I am
glad to announce the recent publication of
Vincent Eltschinger, Caste and Buddhist Philosophy: Continuity of Some Buddhist Arguments
against the Realist Interpretation of Social Denominations. (Motilal
Banarsidass, 2012, xxi, 235 p, ISBN: 9788120835597)
in
the Buddhist Tradition Series published by Motilal Banarsidass. This important
book has previously only been published in French (Vienna:
Arbeitskreis für Tibetische und Buddhistische Studien, Universität Wien, 2000)
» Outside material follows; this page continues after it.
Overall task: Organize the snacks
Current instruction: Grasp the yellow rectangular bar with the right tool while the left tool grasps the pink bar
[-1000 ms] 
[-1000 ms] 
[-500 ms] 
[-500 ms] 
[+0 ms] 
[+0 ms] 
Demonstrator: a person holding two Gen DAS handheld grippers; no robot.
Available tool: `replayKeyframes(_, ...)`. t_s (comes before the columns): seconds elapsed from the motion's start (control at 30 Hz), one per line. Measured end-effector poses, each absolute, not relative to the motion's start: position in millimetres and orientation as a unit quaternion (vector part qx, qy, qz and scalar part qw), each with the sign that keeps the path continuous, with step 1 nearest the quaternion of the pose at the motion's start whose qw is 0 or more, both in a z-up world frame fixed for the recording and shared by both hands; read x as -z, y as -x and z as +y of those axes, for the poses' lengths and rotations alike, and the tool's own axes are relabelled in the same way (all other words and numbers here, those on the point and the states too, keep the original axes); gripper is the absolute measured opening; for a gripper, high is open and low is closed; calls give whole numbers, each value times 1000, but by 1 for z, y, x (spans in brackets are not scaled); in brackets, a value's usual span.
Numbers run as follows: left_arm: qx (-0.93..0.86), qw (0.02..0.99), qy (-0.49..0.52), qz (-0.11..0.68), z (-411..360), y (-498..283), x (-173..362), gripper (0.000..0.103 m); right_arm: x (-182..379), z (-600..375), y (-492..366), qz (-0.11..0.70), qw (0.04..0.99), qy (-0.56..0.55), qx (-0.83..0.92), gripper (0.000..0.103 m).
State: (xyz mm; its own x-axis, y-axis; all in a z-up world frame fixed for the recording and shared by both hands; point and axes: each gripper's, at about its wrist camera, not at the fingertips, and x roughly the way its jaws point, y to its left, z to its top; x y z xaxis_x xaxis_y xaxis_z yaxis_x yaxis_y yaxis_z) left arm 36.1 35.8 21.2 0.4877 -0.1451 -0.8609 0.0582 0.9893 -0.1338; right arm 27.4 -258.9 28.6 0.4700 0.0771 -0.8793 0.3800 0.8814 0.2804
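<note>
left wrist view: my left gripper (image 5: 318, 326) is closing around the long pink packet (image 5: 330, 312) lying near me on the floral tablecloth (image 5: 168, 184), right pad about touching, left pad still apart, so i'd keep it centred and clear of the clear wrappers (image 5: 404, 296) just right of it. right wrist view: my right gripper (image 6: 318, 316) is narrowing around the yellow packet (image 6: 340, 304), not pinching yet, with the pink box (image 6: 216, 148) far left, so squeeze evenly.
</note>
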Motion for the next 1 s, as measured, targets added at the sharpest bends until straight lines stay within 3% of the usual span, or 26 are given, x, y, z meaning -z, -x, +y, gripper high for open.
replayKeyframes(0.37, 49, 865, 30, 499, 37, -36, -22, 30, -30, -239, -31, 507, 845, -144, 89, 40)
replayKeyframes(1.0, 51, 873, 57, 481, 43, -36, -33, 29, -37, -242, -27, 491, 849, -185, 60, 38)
and is now for the first time made available in English.
From
the sixth to the eighth century CE, the Buddhist philosophers paid considerable
attention to the issue of the caste-classes. Far from seeking to reform the
non-Buddhist social environment, they endeavoured to undermine theoretical
attempts at “naturalizing” the social statuses, especially Kumarila’s doctrine
of the perceptibility of jati. Significant
parts of their critique is strongly indebted to earlier, mainly canonical
arguments shaped in order to neutralize the Brahmins’ pride in caste. But
closer scrutiny also reveals the innovations that were made possible by the
renewal of Buddhist semantics around the so-called apoha (“exclusion”) theory. Eltschinger’s study presents the gist
of the early Buddhist arguments, the modalities of their appropriation by later
philosophers as well as the new developments induced by the epistemologists.
The
author offers a detailed analysis of the arguments against the Brahmanic
ìnaturalization of caste, ”as propounded by Dharmakirti (ca. 600 CE) and his
successors up to Prajnakaragupta (ca. 800 CE), and in the process pays close
attention to their historical context as exemplified by the writings of
Aryadeva, Vasubandhu, Dharmapala, and Candrakirti. The first section provides a
survey of the canonical material in relevant Pali Suttas and subsequent Avadana
and Jataka literature. The main part of the book presents the final stage in
the evolution of polemics against the “naturalization” of caste in the sense of
“any attempt to include caste among the things that do not depend or proceed
exclusively from human thought and arbitrary conventions, i.e., to consider
caste as agreeing with nature and not merely with people’s social and
linguistic habits.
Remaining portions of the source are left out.